• What to produce:
The answer must be a bare number: the count of lines below that contain "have".

(Stored data entries)
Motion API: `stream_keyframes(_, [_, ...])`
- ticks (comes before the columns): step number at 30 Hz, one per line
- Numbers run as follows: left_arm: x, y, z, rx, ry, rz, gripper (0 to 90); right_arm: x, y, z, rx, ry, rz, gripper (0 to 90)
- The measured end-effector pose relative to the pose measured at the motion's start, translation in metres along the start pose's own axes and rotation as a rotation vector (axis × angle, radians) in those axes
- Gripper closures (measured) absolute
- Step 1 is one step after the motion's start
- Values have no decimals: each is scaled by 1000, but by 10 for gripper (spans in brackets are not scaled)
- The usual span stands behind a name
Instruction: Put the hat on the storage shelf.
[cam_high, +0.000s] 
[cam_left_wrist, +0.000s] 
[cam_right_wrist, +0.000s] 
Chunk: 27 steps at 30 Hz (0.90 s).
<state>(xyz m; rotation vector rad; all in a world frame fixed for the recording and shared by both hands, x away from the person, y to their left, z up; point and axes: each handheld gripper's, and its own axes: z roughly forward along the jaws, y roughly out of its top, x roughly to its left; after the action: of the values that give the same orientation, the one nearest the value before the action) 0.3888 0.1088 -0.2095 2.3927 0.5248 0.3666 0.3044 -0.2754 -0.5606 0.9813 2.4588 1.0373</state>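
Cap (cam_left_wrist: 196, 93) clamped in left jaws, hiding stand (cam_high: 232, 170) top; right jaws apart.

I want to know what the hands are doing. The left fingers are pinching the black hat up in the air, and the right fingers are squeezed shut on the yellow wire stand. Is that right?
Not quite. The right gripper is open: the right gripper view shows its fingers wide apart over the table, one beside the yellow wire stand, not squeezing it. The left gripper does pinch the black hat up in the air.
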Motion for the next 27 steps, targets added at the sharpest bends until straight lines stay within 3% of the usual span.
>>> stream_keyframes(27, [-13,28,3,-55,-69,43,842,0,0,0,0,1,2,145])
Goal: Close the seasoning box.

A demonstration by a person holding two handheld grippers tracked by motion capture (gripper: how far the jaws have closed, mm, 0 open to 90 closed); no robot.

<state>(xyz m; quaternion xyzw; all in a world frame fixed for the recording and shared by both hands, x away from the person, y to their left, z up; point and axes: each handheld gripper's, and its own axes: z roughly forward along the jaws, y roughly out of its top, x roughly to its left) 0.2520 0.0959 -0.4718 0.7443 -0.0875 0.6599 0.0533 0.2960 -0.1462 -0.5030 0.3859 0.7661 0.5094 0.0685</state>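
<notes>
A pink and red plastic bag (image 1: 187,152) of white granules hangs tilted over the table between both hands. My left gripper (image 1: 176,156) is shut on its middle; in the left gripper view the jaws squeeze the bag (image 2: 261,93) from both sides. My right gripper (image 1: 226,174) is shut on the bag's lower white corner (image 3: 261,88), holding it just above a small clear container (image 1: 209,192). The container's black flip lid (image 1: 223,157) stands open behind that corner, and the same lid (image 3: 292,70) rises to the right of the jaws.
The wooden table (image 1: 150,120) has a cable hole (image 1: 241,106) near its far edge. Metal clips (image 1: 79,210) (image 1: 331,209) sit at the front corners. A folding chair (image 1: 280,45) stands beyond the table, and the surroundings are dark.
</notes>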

• Response:
2